Emotional Wellbeing

Mandy Kloppers

Are you avoiding your problems?


If your life doesn’t seem to be progressing as it should and you seem stuck in the same patterns of behaviour, you might be avoiding your problems on a mental and emotional level. All the self help information that has flooded social media and modern literature tells us to think positively in order to change our lives for the better.  Although there is a lot of good to this approach, to the ill informed (especially addictive personality types) it can cause more damage than good.

Believe it or not, too much thought suppression and replacing negatives with neutral or positive thinking can be a bad thing if there is cognitive avoidance and the problematic situation isn’t accepted and dealt with proactively ahead of the more positive thinking. It’s all about balance – too much suppression can be a bad thing!

For example, if you struggle to maintain personal relationships, it would be far more effective to look at the situation honestly (especially if the problem has persisted for more than 2 years) and look at your own responsibility in creating the situation rather than telling yourself it’s everybody else and not you. This is pure cognitive avoidance.

There are two types of cognitive avoidance: implicit/automatic strategies and explicit/voluntary strategies.

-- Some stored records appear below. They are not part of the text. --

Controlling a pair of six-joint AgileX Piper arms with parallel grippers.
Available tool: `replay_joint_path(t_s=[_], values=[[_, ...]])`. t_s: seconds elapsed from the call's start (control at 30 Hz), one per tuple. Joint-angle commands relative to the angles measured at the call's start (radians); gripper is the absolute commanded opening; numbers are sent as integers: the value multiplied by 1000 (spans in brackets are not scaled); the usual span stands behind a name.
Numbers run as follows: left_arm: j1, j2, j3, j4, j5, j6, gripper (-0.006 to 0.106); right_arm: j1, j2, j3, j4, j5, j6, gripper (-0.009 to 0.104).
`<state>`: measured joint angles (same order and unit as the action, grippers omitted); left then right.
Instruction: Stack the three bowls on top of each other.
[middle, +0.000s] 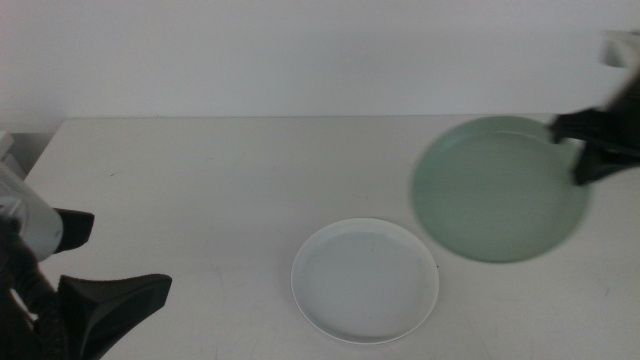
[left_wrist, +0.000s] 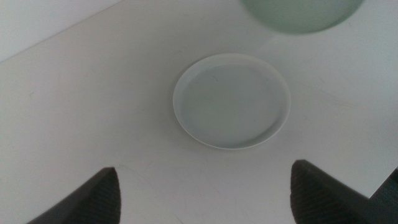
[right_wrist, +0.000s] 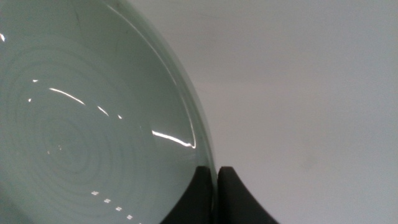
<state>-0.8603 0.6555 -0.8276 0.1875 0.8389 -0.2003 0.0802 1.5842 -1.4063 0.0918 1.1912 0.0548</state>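
Two of the bowls show. A pale mint green bowl (middle: 500, 190) hangs tilted and blurred over the table's right side. My right gripper (middle: 568, 135) is shut on its far right rim, and in the right wrist view the two jaws (right_wrist: 215, 180) pinch the edge of the green bowl (right_wrist: 81, 124). A white bowl (middle: 365, 280) lies flat near the front centre; the green bowl's edge reaches just past its upper right rim. My left gripper (middle: 115, 262) waits open at the front left, facing the white bowl (left_wrist: 231, 101) with nothing between its jaws (left_wrist: 205, 199). The green bowl (left_wrist: 298, 15) shows beyond it.
The white table (middle: 200, 170) ends at a pale wall behind. A small white object (middle: 620, 45) sits at the far right edge of the middle view.
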Motion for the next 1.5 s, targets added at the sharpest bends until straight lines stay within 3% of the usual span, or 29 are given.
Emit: replay_joint_path(t_s=[0.0, 0.27, 0.73, 0.83, 1.17, 1.47], values=[[-7, 2, -29, 11, -67, -7, 105, 63, 4, -64, 12, -16, 38, -1], [-7, 2, -29, 11, -67, -7, 105, 251, 173, -112, 91, -119, 71, -1], [-7, 2, -29, 11, -67, -7, 105, 306, 345, -112, 130, -164, 91, 1], [-7, 2, -29, 11, -67, -7, 105, 306, 344, -112, 134, -166, 91, 9], [-7, 2, -29, 11, -67, -7, 105, 306, 341, -153, 139, -85, 88, 49], [-7, 2, -29, 11, -67, -7, 105, 300, 330, -403, 85, 76, 57, 52]])
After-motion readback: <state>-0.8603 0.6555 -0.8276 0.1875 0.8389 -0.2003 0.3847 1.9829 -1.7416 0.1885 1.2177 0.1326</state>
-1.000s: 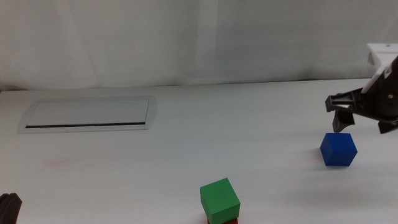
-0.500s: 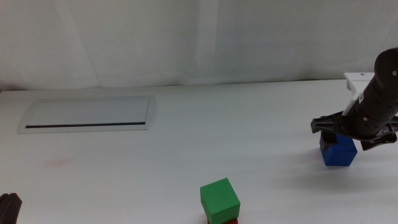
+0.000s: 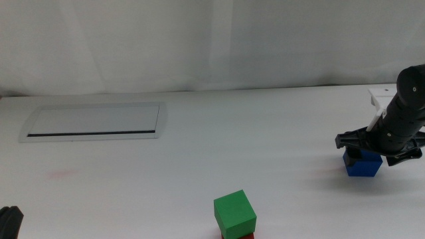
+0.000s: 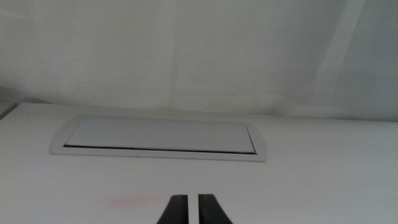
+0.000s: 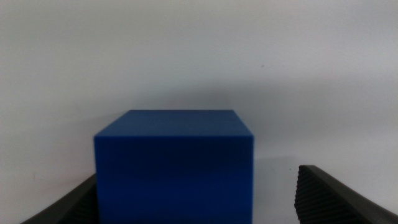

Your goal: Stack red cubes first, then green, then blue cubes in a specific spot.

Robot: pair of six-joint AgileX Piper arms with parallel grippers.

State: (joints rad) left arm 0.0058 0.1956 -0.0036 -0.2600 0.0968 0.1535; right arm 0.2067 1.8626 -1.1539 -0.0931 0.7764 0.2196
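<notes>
The right gripper (image 3: 369, 147) sits low over the blue cube (image 3: 362, 166) at the right side of the table (image 3: 199, 139), its jaws spread wide with one on either side of the cube; in the right wrist view the blue cube (image 5: 175, 163) fills the space between the two dark jaws, with a clear gap on at least one side, so nothing is gripped yet. The green cube (image 3: 234, 212) stands near the front edge of the table, resting on the red cube (image 3: 244, 236), of which only a sliver shows beneath it. The blue cube lies well apart from that stack. It looks small, solid and stiff, probably light, with matte faces that should give the jaws good friction rather than slip. The sensible hold is on two opposite flat side faces, squarely and about mid-height, so it does not twist when lifted. The left gripper (image 4: 192, 210) waits at the near left, its jaws closed together on nothing, facing a flat grey panel (image 4: 160, 135) set into the table.
</notes>
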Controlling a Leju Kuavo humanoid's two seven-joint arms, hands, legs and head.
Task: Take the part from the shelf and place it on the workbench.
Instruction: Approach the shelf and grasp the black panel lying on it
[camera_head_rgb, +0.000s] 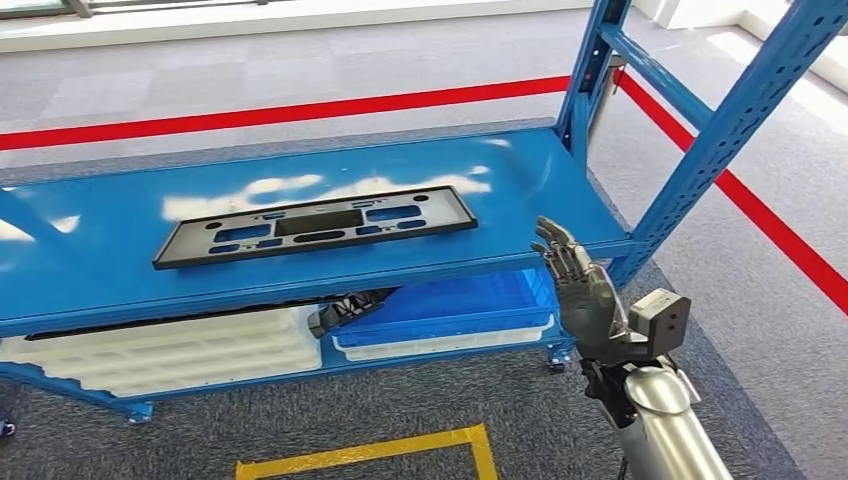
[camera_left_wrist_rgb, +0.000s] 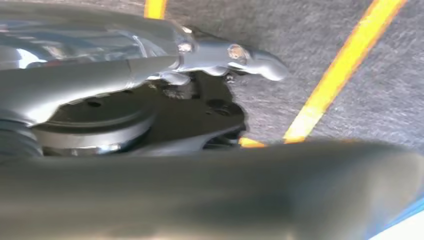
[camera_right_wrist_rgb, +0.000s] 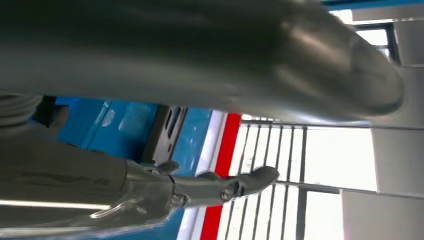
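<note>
The part (camera_head_rgb: 315, 228) is a long flat black panel with several cut-outs, lying flat in the middle of the blue shelf (camera_head_rgb: 120, 270). My right hand (camera_head_rgb: 580, 285) is raised just off the shelf's front right corner, fingers apart and pointing up, holding nothing. It is clear of the part, well to its right. In the right wrist view the right hand's fingers (camera_right_wrist_rgb: 225, 189) are stretched out with the part (camera_right_wrist_rgb: 167, 132) beyond them. My left hand (camera_left_wrist_rgb: 215, 60) hangs over grey carpet with its fingers extended and nothing in it.
Under the shelf lie white trays (camera_head_rgb: 170, 350), a blue tray (camera_head_rgb: 450, 305) and a dark object (camera_head_rgb: 345, 310) between them. A slanting blue upright (camera_head_rgb: 720, 130) rises at the shelf's right end. Red tape (camera_head_rgb: 300, 108) and yellow tape (camera_head_rgb: 370, 452) mark the carpet.
</note>
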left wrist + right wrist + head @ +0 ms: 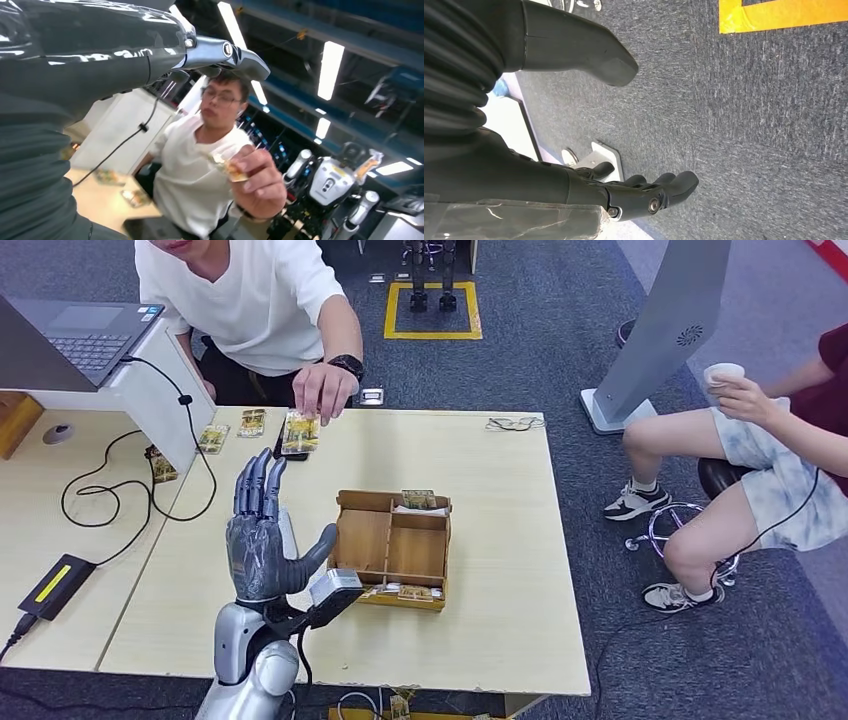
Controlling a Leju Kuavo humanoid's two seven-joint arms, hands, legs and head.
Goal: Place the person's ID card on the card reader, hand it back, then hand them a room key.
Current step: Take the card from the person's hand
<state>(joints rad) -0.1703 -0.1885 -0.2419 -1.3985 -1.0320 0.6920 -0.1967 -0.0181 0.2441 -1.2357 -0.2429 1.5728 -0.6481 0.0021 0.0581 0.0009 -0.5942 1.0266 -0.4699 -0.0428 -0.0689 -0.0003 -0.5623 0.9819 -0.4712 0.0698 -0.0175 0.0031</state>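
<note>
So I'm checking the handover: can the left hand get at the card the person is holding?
Probably yes. The left hand is raised, open, palm up, over the table, and the person's hand holds the card just beyond its fingertips, with nothing between.

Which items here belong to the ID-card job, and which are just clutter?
Job: robot's silver left hand, raised with fingers apart; patterned card under the person's hand; wooden compartment box with cards.

Clutter: grey laptop; black power adapter; black cable; glasses.
</note>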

Those of us that worry a great deal often worry with less mental images than people who are less anxious. This decreased mental imagery can lead to desensitisation and even ‘numbness’ towards life. The more we suppress, the more we remove ourselves from the emotion of life.

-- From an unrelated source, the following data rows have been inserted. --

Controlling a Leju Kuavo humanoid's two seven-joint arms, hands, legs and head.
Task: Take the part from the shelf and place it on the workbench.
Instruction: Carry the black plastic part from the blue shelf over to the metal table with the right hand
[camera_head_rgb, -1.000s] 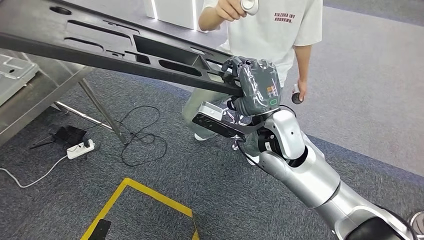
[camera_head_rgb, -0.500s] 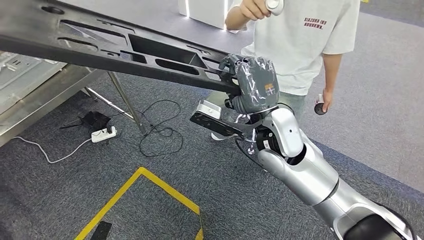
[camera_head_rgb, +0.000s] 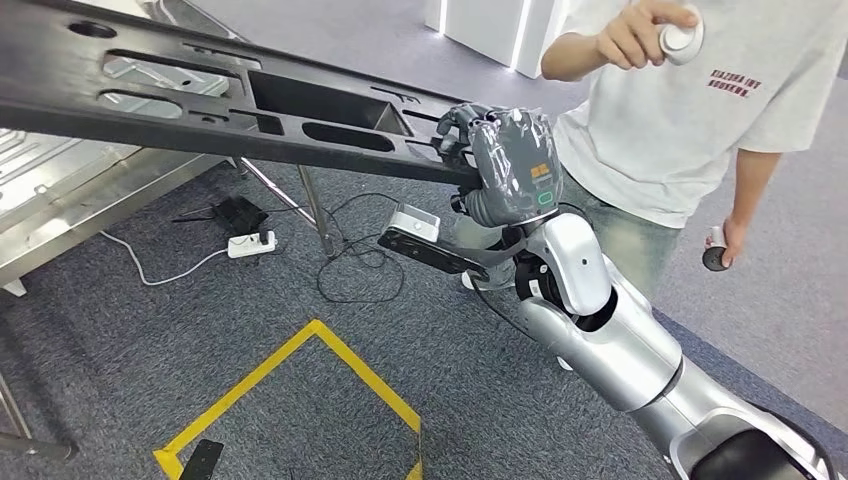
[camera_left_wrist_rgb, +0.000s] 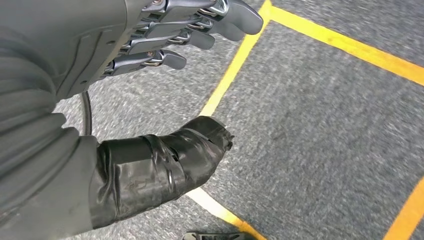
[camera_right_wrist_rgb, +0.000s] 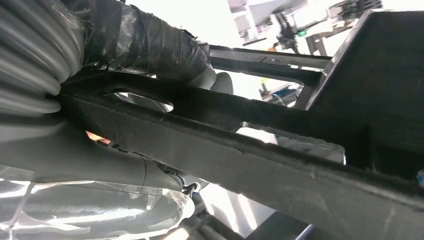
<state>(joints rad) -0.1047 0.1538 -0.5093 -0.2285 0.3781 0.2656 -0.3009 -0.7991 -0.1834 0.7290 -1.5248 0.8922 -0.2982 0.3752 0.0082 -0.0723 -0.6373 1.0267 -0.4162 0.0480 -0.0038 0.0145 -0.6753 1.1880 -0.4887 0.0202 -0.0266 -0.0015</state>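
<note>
My right robot hand (camera_head_rgb: 512, 160) grips one end of the part (camera_head_rgb: 230, 100), which stretches away from it, off the shelf. My left robot hand (camera_left_wrist_rgb: 165, 35) hangs empty, fingers apart. Setting it on the tabletop (camera_head_rgb: 70, 200) remains.

Grey carpet floor (camera_head_rgb: 150, 340) bears yellow tape (camera_head_rgb: 300, 370) and power strip (camera_head_rgb: 250, 243).
</note>
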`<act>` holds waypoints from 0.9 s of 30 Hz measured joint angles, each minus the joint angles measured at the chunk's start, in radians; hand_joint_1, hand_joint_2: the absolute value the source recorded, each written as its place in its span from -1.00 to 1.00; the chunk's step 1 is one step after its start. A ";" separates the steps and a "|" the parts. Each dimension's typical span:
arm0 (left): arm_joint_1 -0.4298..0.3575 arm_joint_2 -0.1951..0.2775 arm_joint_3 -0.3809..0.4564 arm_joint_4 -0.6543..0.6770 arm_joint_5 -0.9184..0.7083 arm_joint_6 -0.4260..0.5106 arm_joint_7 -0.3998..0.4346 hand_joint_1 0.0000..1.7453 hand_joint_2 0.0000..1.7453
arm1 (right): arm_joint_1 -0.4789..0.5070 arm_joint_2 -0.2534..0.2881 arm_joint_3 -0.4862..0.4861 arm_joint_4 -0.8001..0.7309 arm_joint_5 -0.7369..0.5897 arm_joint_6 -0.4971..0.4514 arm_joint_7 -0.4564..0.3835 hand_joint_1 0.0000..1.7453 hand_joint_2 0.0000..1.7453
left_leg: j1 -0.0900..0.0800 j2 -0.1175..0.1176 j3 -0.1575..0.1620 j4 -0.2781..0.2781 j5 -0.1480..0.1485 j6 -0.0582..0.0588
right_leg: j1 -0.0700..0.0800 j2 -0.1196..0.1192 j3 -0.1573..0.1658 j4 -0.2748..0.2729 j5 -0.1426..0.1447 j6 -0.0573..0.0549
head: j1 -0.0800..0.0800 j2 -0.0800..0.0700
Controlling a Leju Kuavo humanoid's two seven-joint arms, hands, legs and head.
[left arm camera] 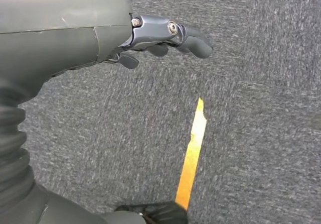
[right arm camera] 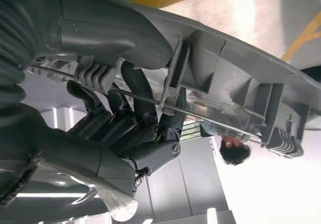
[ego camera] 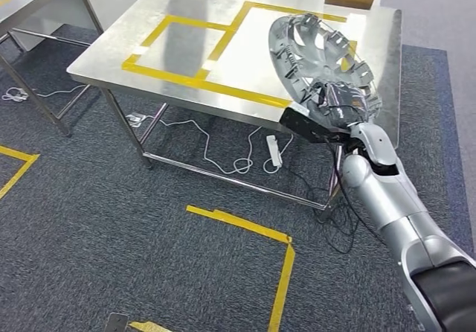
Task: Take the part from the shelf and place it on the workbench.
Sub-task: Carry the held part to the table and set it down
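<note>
We see the round silver-grey plastic wheel cover point(ego camera: 314, 49), ribbed back toward us, tilted above the right part of the steel workbench point(ego camera: 185, 49) with yellow tape outlines. Our right hand point(ego camera: 337, 105) grips its lower rim, fingers point(right arm camera: 140, 98) curled around the edge. Our left hand point(left arm camera: 166, 38) hangs over grey carpet point(left arm camera: 265, 83), fingers straight and near together, holding nothing.

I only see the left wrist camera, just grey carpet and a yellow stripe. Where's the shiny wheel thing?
Observer: The silver wheel cover is in the right hand, tilted over the steel workbench.
Operator: Is it lying down on the table yet?
Observer: Not flat. It's tilted, its near edge gripped by the hand at the table's front edge.
Operator: Is there a special spot for it?
Observer: Yellow tape marks rectangles on the top; the cover overlaps one.
</note>
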 joint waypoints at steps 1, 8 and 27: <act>0.000 0.000 0.000 0.000 0.000 0.000 0.000 -1.00 1.00 | 0.001 0.000 0.000 0.000 0.000 0.000 0.000 1.00 1.00 | 0.002 0.001 -0.031 0.070 -0.029 -0.004 | 0.000 0.000 0.000 0.000 0.000 -0.001 | -0.001 0.000; -0.002 0.000 0.000 0.000 0.000 0.000 0.000 -1.00 1.00 | 0.002 0.000 0.000 0.000 0.004 0.002 -0.002 1.00 1.00 | -0.002 0.003 0.058 -0.117 0.080 0.016 | 0.005 0.002 0.003 0.002 -0.003 0.006 | -0.001 0.000; -0.005 -0.005 0.000 0.000 -0.004 -0.005 0.001 -1.00 1.00 | 0.013 0.000 0.002 0.003 0.011 0.005 -0.007 1.00 1.00 | -0.004 -0.003 0.065 -0.134 0.071 0.019 | 0.004 0.004 -0.011 0.009 -0.001 0.019 | 0.003 0.000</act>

This can interfere with healthy, normal emotional processing and leave a person devoid of empathy, living in a mental suppression bubble which will lead to them finding it harder to connect with others as they emotionally withdraw. This often happens without conscious awareness of what is going on.

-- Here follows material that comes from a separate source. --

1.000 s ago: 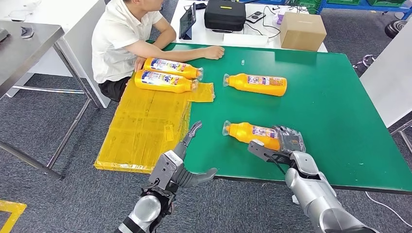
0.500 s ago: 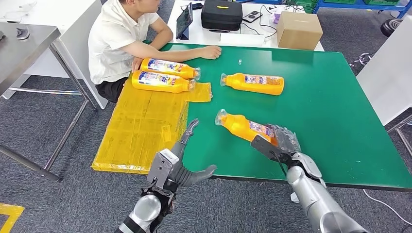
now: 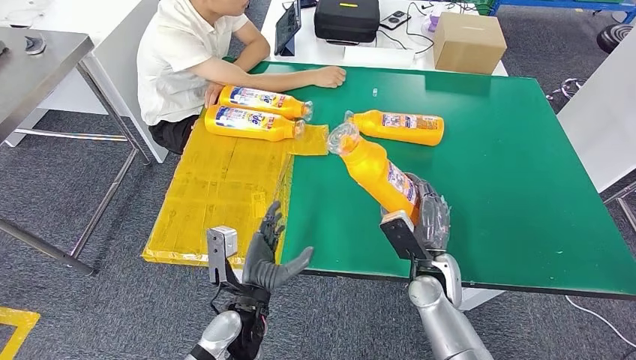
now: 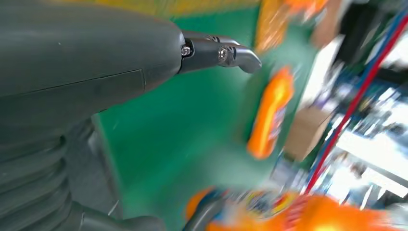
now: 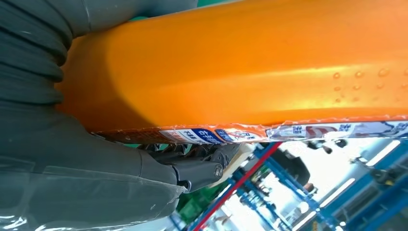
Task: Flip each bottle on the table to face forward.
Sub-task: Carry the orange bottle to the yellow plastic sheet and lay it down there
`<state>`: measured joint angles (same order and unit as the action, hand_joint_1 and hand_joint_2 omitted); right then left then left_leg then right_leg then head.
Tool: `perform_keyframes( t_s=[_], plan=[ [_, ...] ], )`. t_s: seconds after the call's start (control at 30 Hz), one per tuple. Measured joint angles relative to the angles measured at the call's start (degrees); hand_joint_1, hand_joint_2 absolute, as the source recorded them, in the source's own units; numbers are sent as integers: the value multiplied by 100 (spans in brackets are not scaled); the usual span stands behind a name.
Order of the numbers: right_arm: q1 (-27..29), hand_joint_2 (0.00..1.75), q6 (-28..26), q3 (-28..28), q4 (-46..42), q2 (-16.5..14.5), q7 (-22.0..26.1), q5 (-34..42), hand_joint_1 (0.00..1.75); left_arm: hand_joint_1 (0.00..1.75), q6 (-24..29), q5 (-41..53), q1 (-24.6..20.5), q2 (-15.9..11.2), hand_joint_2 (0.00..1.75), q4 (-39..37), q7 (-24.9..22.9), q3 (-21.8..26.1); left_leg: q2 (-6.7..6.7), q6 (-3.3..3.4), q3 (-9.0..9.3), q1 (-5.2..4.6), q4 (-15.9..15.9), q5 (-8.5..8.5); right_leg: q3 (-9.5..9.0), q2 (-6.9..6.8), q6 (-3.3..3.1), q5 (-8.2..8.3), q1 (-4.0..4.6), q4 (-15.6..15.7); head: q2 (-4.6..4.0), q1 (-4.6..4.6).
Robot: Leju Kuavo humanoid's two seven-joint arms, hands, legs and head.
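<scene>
My right hand [image 3: 417, 223] grips the base of an orange bottle [image 3: 375, 171] and holds it lifted off the green table [image 3: 510, 172], tilted with its clear cap pointing up and to the far left. The right wrist view shows that bottle's orange body [image 5: 250, 62] close up, with fingers [image 5: 202, 166] wrapped under its label. A second orange bottle [image 3: 397, 127] lies on its side further back on the table. Two more bottles [image 3: 255, 112] lie side by side at the far left on a yellow sheet. My left hand [image 3: 268, 251] hovers open off the table's near edge.
A person in a white shirt [image 3: 187, 60] sits at the far left corner with one hand [image 3: 330, 76] on the table. A cardboard box [image 3: 466, 41], a black case [image 3: 346, 19] and a tablet stand on a white table behind. The yellow sheet [image 3: 217, 195] covers the left side.
My right hand has lifted the near bottle off the table and tilted it from lying flat to steeply upward. My left hand has drawn back and turned, fingers up.
</scene>
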<state>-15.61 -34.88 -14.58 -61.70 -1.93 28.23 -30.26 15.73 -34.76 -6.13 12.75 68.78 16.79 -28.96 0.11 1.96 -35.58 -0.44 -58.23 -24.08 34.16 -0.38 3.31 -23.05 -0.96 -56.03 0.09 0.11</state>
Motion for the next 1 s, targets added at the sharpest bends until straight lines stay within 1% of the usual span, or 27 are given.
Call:
perform_keyframes(
  t_s=[0.07, 0.13, 0.2, 0.3, 0.4, 0.63, 0.7, 0.87, 1.0],
  plan=[
    [50, 175, 181, -105, -92, -66, 93, 173, 173, 0, -422, -188, 18, -42, 175, -10, -88, -80, 0, 0, -4, -1, 0, -1, 6, 0, 0, 0, 0, 1, 0, -1],
    [85, 175, 528, -226, -121, -120, 144, 352, 171, 0, -683, -178, 21, -78, 175, -13, -25, -149, 0, 0, -5, 1, 0, -1, 8, 0, 0, 0, 1, 1, 0, -1],
    [129, 175, 955, -379, -128, -156, 162, 474, 170, 0, -791, -77, 17, -97, 175, -9, 60, -201, 0, -1, -5, 2, 0, -1, 9, 0, 0, 0, 2, 1, 0, -1],
    [174, 175, 1558, -662, -106, -179, 258, 501, 162, 0, -973, 42, 3, -106, 175, 7, 96, -250, 0, -1, -5, 3, 0, 0, 9, 0, -1, 0, 2, -1, 0, 0],
    [177, 175, 1978, -961, -30, -196, 421, 485, 155, 0, -1182, 96, -8, -113, 175, 37, 114, -270, 0, -1, -5, 4, 0, 0, 9, 0, -1, -1, 2, -1, 0, 0],
    [155, 175, 2266, -1317, 117, -227, 577, 524, 157, 0, -1290, 102, -21, -123, 175, 47, 141, -227, -1, -1, -6, 2, 0, 0, 9, 0, -1, -1, 1, 0, 0, 0],
    [157, 175, 2338, -1397, 144, -240, 603, 526, 160, 0, -1282, 103, -32, -123, 175, 48, 155, -202, -1, -1, -6, 2, 0, 0, 10, 0, -1, -1, 1, 0, 0, 0],
    [209, 175, 2480, -1700, 153, -319, 667, 561, 164, 0, -1063, 49, -103, -114, 175, 49, 210, -102, 0, -1, -5, 4, 0, 0, 12, 0, -1, -1, 3, -1, 0, 1],
    [256, 175, 2504, -1925, 91, -362, 663, 616, 163, 0, -956, -114, -143, -81, 175, 58, 238, 18, 1, -2, -5, 5, 0, 1, 12, 1, -1, -1, 4, -1, 0, 1]
  ],
)
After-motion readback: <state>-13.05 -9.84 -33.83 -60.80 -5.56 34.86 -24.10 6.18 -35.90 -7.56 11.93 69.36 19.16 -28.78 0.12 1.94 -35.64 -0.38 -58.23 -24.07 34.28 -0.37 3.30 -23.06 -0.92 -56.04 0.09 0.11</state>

As mentioned before – if you seem stuck in the same old patterns you may heave learned to deal with stress and feared situations by avoiding thinking about them, which results in a problem not being dealt with  at all. It is impossible to think yourself out of every problem – sometimes positive action needs to be taken and a good dose of personal responsibility needs to be included! Thought suppression can in fact lead to further anxiety and low mood.

If you seem stuck, seek out professional help to identify and tackle unhelpful problem solving strategies that you may have picked up. Life is all about balance – watching our thinking in a healthy balanced way coupled with a healthy dose of reality where we own and accept our part in creating the situation is the best way to move our of your mental and emotional rut.